Compare this to a well-designed ERP: the file is uploaded once to a central server. A unique link, weighing a few bytes, is sent to collaborators. The impact difference is colossal. An internal study conducted by a major French aerospace group estimated that simply banning attachments in favor of links to a document portal could reduce the energy load related to internal communication by nearly 80%. On a planetary scale, the waste is criminal. Email is to digital what the SUV is to transportation: a system designed for another era, of glaring inefficiency.

The Tyranny of the Inbox: The Ergonomic and Cognitive Dead End

Finally, there's the human failure. The email interface has evolved very little fundamentally. It's an unstructured workspace, where priorities are blurred, where collaboration is an illusion. The inbox operates on the principle of permanent passive-aggressive injunction. Each new message, whether it's a corporate announcement, an urgent client request or an optional newsletter, arrives with the same imperious notification. The user is summoned to sort, classify, respond, in a continuous flow that atomizes work time.

Research in cognitive neuroscience is clear. A study by the University of California at Irvine demonstrated that after an interruption, such as checking an email, an employee takes on average more than 23 minutes to return to a state of deep concentration.
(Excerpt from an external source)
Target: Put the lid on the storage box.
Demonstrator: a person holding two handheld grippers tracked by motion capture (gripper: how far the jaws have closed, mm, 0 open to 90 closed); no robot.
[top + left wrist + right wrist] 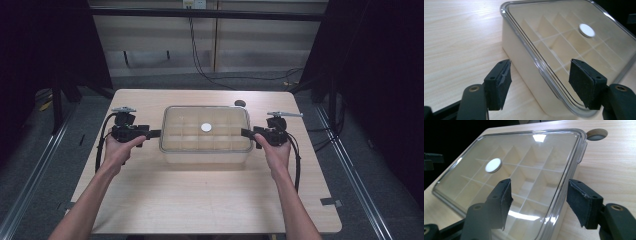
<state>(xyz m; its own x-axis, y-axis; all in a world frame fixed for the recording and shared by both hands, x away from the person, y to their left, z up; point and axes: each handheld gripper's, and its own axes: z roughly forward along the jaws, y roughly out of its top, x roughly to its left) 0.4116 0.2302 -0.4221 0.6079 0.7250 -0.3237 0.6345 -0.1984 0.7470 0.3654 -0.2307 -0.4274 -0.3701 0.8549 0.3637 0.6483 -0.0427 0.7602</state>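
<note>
A cream box with a clear lid stands in the middle of the wooden table. Through the lid I see several dividers, and a white round disc sits on top of it. My left gripper is level at the box's left end. In the left gripper view its jaws are open, with the lid's rim between them and untouched. My right gripper is at the right end. In the right gripper view it is open too, either side of the lid's edge, and the disc lies beyond.
A round cable hole is set in the table behind the box's right corner. Black curtains hang on both sides, and cables lie on the floor beyond the table. A strip of tape sticks out at the right front edge.
</note>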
The cost to productivity is enormous. The Basex consulting firm had estimated, a few years ago, that interruptions due to emails cost American companies nearly $1 trillion per year in lost productivity.

Modern platforms reverse this logic. They offer dedicated spaces by project or theme, where communication is contextual. We no longer suffer a deluge of requests; we go to a workspace with a specific intention. Presence statuses, the distinction between direct messages and discussion channels, and native tool integration (calendars, task management, shared documents) restore a form of cognitive sovereignty. The user regains control of their attention.

Towards Digital Communication Hygiene

The argument for transition is both technical and strategic. Email is no longer the ideal backbone of business communication; it is its weak point. It represents an unacceptable security risk, an irresponsible environmental impact and a hindrance to collective efficiency.

The solution would not lie in brutal suppression, but in a reasoned migration to an integrated digital ecosystem. Email must be relegated to the rank of formal external exchange channel, a "bridge" with the outside world. Internally, its use must be progressively eradicated in favor of platforms that prioritize security by design, energy efficiency and structured collaboration.

The question is no longer whether we can do without email, but whether we can still afford to use it as we do. To continue is to deliberately choose obsolescence, risk and waste. Digital modernity calls for turning the page on a protocol that has had its day, but which now costs far too much and no longer makes sense.